Yes the requirements for MMR are extremely shallow. But as I said before, adding factors that are more indicative of skill isn't going to solve the issue. People are still going to get more difficult games than they want, which is what they are primarily complaining about for MMR.
Those sorts of changes aren't anything new, though. And I do agree, MMR makes the imbalance of the game more obvious. But the community got what they asked for.
What people really should be complaining about is not the MMR system but how optimal gameplay in this game does not involve skill. Because whether you have this system or a more detailed-and-skill-reflecting system (whether it be called MMR or not), you will get the same amount of difficult games.
Look, I get the complaints about MMR. A lot are valid.

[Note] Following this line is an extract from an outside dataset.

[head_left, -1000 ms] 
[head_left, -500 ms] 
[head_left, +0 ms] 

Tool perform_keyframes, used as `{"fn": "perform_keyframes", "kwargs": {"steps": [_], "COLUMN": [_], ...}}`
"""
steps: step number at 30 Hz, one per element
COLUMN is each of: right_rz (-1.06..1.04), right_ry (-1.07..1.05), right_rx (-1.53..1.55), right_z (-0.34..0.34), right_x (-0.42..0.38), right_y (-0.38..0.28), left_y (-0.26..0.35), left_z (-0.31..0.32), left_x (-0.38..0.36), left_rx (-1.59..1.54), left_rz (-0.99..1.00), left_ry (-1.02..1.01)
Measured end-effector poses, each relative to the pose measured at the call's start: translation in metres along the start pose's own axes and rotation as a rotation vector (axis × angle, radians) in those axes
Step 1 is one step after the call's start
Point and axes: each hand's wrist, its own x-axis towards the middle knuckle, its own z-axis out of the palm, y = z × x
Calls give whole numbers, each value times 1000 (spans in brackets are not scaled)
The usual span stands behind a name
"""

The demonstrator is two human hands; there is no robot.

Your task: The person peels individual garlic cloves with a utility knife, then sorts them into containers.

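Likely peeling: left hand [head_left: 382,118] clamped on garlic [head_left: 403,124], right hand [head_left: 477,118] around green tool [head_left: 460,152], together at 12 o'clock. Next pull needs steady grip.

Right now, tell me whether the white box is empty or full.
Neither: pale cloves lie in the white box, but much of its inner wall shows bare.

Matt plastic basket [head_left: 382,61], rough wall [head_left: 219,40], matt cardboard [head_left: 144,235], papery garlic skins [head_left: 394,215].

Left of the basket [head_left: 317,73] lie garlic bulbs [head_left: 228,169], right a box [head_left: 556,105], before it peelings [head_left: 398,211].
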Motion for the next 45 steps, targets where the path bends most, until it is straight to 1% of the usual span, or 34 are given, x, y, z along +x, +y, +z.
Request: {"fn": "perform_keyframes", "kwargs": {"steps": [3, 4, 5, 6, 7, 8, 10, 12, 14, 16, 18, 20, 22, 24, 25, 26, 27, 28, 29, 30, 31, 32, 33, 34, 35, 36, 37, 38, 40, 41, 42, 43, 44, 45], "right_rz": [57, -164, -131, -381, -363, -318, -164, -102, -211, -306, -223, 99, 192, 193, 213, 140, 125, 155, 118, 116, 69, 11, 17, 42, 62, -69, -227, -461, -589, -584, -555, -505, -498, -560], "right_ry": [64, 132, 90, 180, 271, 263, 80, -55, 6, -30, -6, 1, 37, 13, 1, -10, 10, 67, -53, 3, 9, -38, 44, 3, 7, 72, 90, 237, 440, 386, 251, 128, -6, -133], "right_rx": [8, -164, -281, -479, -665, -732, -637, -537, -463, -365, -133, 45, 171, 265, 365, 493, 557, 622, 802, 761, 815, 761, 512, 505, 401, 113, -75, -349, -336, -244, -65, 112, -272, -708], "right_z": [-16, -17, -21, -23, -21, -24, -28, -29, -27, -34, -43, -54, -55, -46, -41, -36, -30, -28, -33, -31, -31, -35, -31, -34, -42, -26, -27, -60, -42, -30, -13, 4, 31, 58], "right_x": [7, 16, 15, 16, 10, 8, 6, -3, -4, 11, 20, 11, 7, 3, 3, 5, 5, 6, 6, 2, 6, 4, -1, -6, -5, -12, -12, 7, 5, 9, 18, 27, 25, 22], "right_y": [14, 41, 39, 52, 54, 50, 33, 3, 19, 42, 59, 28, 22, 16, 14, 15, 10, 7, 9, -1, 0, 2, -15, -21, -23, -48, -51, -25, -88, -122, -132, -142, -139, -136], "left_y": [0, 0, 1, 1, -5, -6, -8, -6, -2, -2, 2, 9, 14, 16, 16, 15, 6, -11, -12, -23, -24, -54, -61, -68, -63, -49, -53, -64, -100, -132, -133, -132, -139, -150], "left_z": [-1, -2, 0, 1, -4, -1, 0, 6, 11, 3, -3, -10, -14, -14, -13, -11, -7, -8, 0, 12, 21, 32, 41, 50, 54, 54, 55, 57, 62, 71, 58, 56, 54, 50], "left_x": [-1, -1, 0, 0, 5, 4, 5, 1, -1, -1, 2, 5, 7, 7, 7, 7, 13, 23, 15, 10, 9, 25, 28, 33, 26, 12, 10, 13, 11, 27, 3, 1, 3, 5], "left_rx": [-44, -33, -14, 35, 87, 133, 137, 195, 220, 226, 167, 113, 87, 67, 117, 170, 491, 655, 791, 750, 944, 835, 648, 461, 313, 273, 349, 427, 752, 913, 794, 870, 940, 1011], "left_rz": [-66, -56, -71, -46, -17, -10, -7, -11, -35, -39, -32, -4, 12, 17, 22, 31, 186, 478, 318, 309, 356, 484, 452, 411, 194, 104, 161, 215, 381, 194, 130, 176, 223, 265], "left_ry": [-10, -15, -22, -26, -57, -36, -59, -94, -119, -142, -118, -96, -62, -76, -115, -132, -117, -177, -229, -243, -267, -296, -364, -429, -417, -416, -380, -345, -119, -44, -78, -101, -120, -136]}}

This isn't a thread about why complaining about MMR is bad. It's more so trying to point out that almost everyone who complaints about MMR are being airheaded and are complaining about the wrong things.
People keep saying MMR is bad because it doesn't reflect skill and yet they don't realise optimal game play in this game doesn't reflect skill almost at all. And on top of that even if you have a system that had more factors to reflect the few things that were indicative of skill, it would still give them difficult games like they have now. And they'd complain still.
Even with the erroneous focus the lot of the community are harping on, their suggestions aren't fruitful nor will fix their problems. Because as we can see in comp where you have even a higher saturation of people who have more experience and subsequently skill, it's the same issue. It's why an accurate description of comp is "professional rank 20 gameplay". Because playing optimally in this game is not skillful and doesn't change in almost all circumstances no matter how much experience you have.
That ideal system that magically matches you up with people of similar experience/skill as you is still going to result in the exact result of this current MMR system and you're going to get the same type of survivors. Because no matter how skilled you are, optimal gameplay does not involve nearly as much skill.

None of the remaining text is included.